I hope to see the artists continuing the good fight against Wankensteins.
I have noticed a horrifying trend in the past six months, both here at Deviantart and also at ArtStation. Real art is worse than it has ever been.
Since 2010, I have followed over 5000 artists and viewed over one million pieces of art each year. I would like to think that I have become decent at analyzing visual art.
AI generated art is looking so good sometimes - having a technical sheen and 'pureness' that almost no living human can re-produce. Perhaps, only a Warren Louw or Stanley Lau can really keep up with AI art. The real thing hindering AI art is the dilettantes creating it. Eventually, real engineers will take the work of those prompt stars and convert that data into the basis for a program that enables AI self-learning, and then the AI will create billions of images each day on their own and the machines will create only great looking images of the highest aesthetic quality. Prompt stars will be Finito Mussolini.
But to my point... real artists are resisting AI as a "tool", in fact they are protesting it actively. I can see why - the AI products are much higher quality. It is a sad state of affairs.

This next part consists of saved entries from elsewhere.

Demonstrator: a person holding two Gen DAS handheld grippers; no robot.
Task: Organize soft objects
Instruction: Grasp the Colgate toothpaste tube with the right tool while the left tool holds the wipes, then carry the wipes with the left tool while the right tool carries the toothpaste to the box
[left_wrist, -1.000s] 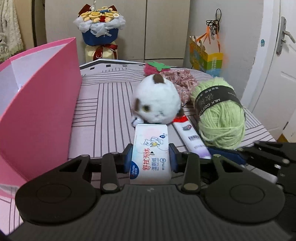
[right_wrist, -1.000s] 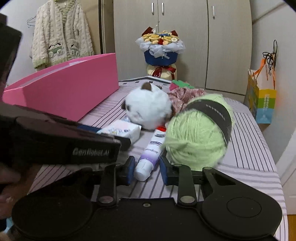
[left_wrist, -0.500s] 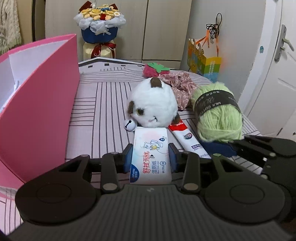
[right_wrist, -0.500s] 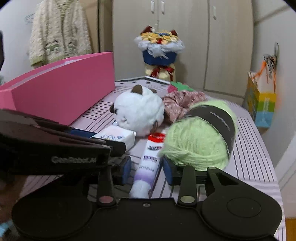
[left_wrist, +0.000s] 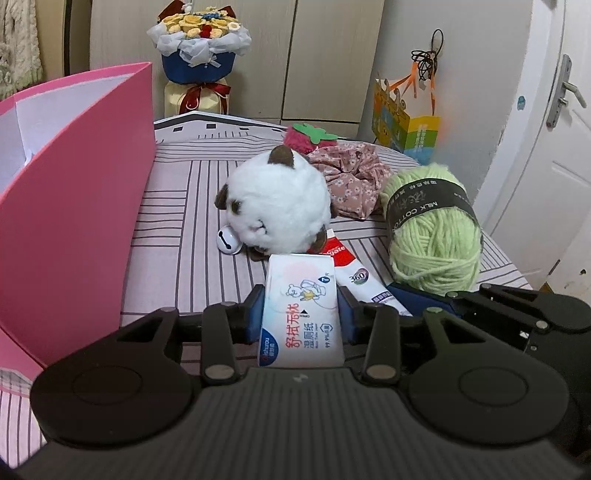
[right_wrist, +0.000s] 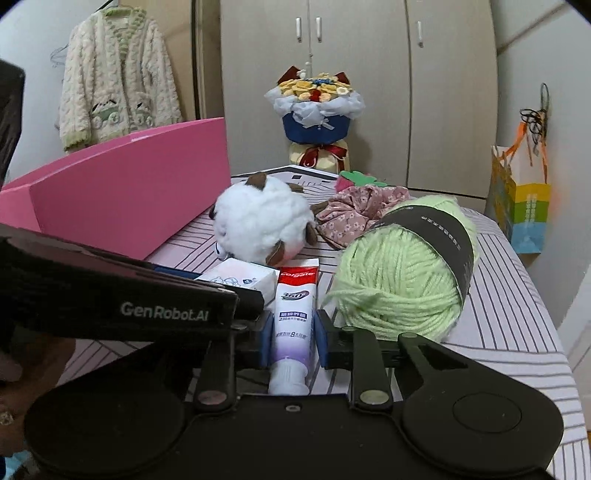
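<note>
My left gripper (left_wrist: 301, 308) is shut on a white pack of wet wipes (left_wrist: 301, 314), which lies in front of a white plush toy (left_wrist: 277, 203). My right gripper (right_wrist: 291, 334) has its pads against both sides of a toothpaste tube (right_wrist: 295, 306), so it is shut on the tube. A green yarn ball (right_wrist: 402, 266) sits just right of the tube. A pink floral scrunchie (left_wrist: 351, 177) and a red plush strawberry (left_wrist: 306, 136) lie behind the toy. The pink box (left_wrist: 74, 206) stands open at the left.
Everything rests on a pink striped table (left_wrist: 177, 229). A flower bouquet (left_wrist: 199, 55) stands past the far edge, before cupboards. A colourful paper bag (right_wrist: 521, 203) hangs at the right wall. The left gripper's body (right_wrist: 110, 295) crosses the right wrist view at the left.
My right gripper has slid forward around the toothpaste tube and closed on it. My left gripper keeps its hold on the wipes pack, and its view has shifted a little.
</note>
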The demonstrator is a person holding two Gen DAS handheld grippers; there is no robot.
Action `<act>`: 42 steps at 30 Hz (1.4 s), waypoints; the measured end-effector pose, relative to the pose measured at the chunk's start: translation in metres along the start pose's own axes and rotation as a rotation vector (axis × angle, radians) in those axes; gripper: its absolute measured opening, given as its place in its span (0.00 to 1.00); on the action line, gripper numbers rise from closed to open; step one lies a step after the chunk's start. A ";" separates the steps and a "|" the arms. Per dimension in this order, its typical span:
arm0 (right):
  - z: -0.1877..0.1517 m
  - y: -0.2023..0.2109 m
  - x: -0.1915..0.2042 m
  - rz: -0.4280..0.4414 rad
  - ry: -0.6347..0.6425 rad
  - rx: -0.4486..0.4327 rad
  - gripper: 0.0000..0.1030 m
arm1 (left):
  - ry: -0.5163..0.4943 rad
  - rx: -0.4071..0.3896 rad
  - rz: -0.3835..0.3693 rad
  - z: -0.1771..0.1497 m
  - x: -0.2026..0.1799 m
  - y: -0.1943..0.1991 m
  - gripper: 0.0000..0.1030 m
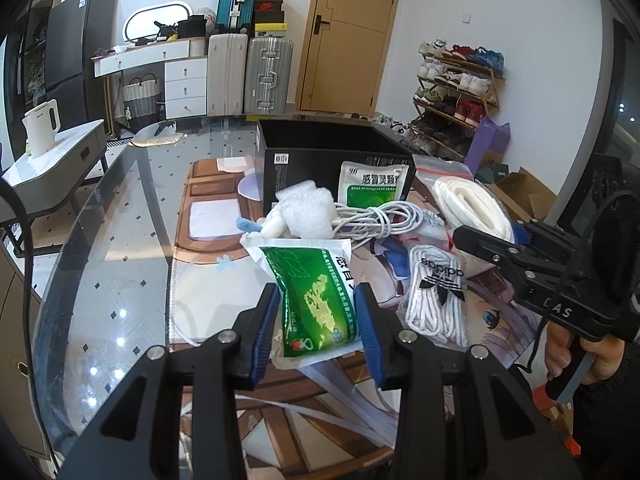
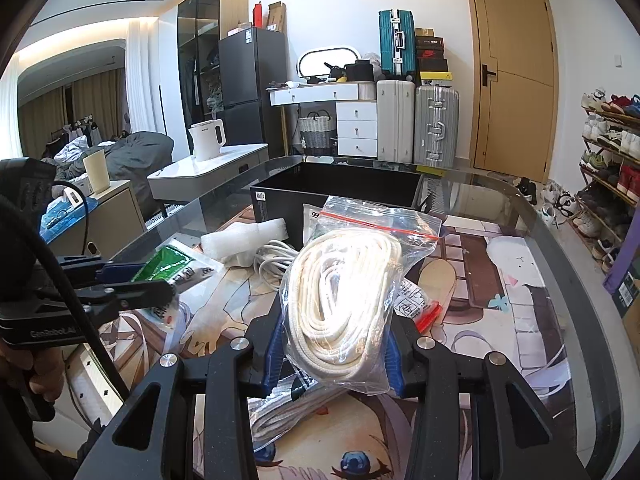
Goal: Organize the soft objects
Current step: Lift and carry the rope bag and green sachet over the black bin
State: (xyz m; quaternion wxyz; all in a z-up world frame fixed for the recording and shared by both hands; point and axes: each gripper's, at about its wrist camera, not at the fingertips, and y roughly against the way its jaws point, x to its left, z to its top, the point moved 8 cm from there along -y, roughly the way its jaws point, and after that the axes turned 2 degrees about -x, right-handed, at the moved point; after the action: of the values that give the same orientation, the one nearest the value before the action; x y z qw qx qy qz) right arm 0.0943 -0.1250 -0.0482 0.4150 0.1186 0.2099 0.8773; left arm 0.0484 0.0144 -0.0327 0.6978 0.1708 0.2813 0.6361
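My left gripper (image 1: 316,300) is shut on a green medicine sachet (image 1: 316,300), held above the mat. My right gripper (image 2: 334,324) is shut on a clear zip bag of cream rope (image 2: 344,292); it shows at the right of the left wrist view (image 1: 476,204). A black open box (image 1: 332,156) stands behind the pile. In front of it lie white foam (image 1: 306,210), a coiled white cable (image 1: 376,216), a second sachet (image 1: 374,184) leaning on the box, and a bag of white laces marked adidas (image 1: 438,292).
A printed mat (image 1: 212,248) covers the round glass table (image 1: 100,280). A red-edged packet (image 2: 420,304) lies right of the rope bag. A side table with a kettle (image 1: 42,128) stands left, a shoe rack (image 1: 460,88) right.
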 end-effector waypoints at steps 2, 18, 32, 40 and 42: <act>0.000 0.001 0.000 -0.002 0.000 -0.002 0.40 | 0.002 -0.010 -0.004 0.002 -0.001 0.005 0.36; 0.013 0.014 0.002 -0.006 0.033 -0.023 0.40 | -0.002 -0.082 -0.013 0.030 -0.005 0.024 0.36; 0.034 0.007 -0.004 0.025 0.041 0.002 0.40 | -0.019 -0.116 -0.028 0.060 -0.008 0.007 0.36; 0.048 -0.008 -0.007 0.042 0.049 0.033 0.40 | -0.032 -0.129 -0.027 0.078 -0.008 -0.008 0.36; 0.051 -0.012 -0.008 0.045 0.052 0.041 0.40 | -0.033 -0.128 -0.025 0.081 -0.007 -0.011 0.36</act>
State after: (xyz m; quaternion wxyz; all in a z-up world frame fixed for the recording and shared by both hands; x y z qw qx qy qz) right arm 0.1269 -0.1110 -0.0087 0.3869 0.1089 0.2360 0.8847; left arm 0.1061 0.0158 0.0255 0.7198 0.1328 0.2307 0.6411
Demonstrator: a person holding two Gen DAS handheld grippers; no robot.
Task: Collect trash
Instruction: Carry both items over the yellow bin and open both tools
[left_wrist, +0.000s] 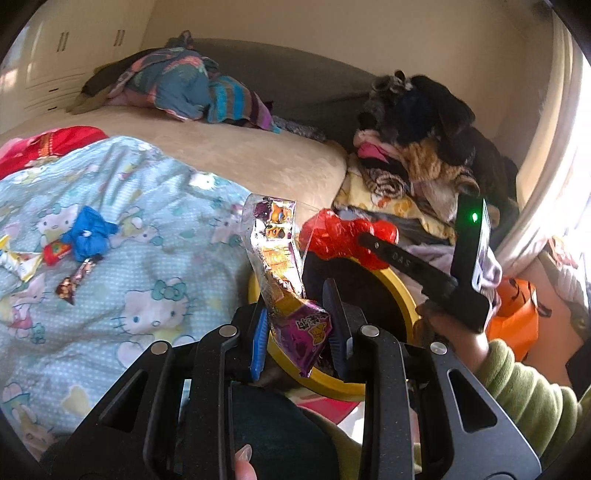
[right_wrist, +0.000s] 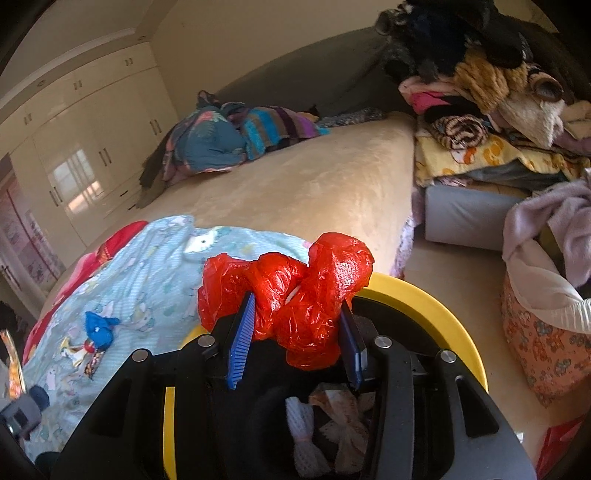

However, artists who I have followed for over a decade are still publishing art, yet it is their worst pieces by far. What's going on?!!
My theory is this: artists feel betrayed and terrified, however, they are also being pragmatic. They are producing the worst garbage in their portfolio since they started training and there is a good reason why - they want to use AI, but they want to feel it was a last resort for them.
They are intentionally, yet unconsciously, creating art pieces that are far below their skill level, and this will eventually lead them to embracing AI as a tool.
Sakimichan is already using AI as a tool whether that will be admitted by the artist, or not. Just look at the work in the past six months as compared with the last five years. The style clearly has the markings of AI "refinement". Personally, I think it looks terrible and trashy. Sakimichan use to have a rough-hewn aesthetic that was unique and endearing... and most of all, attractive. Now, the work looks like it is pandering to some "ideal" in the zeitgeist of prompt stars ffs.
I feel great sympathy for the artists and I am not here to berate them.
I guess the silver-lining is that in five years this will happen:
1) Real engineers will create self-learning programs for AI art generators that render prompt stars redundant,
2) Real artists will learn how to use AI as a "tool" without it diminishing their unique aesthetic style. It will be a learning process but those first pieces with the Ai tool will clearly be better than the last works without the AI (as I have written here, I believe this ruse or self-deception was intentional).
I would like to believe that in five years visual art will be a healthier and happier community than it is today. Today, it is at its lowest point since the Black Plague. I can't even use dA or AS anymore. It's a bad joke.
Deviantart was founded by a nice guy named Matt Stephens. The site was created for graphic designers, specifically for the sharing of skins for media players on MySpace and related social media sites. Matt had some partners and they allowed the site to expand its mandate until all the pro comic artists were here and many digital painters and illustrators, as well as photographers had joined the active community.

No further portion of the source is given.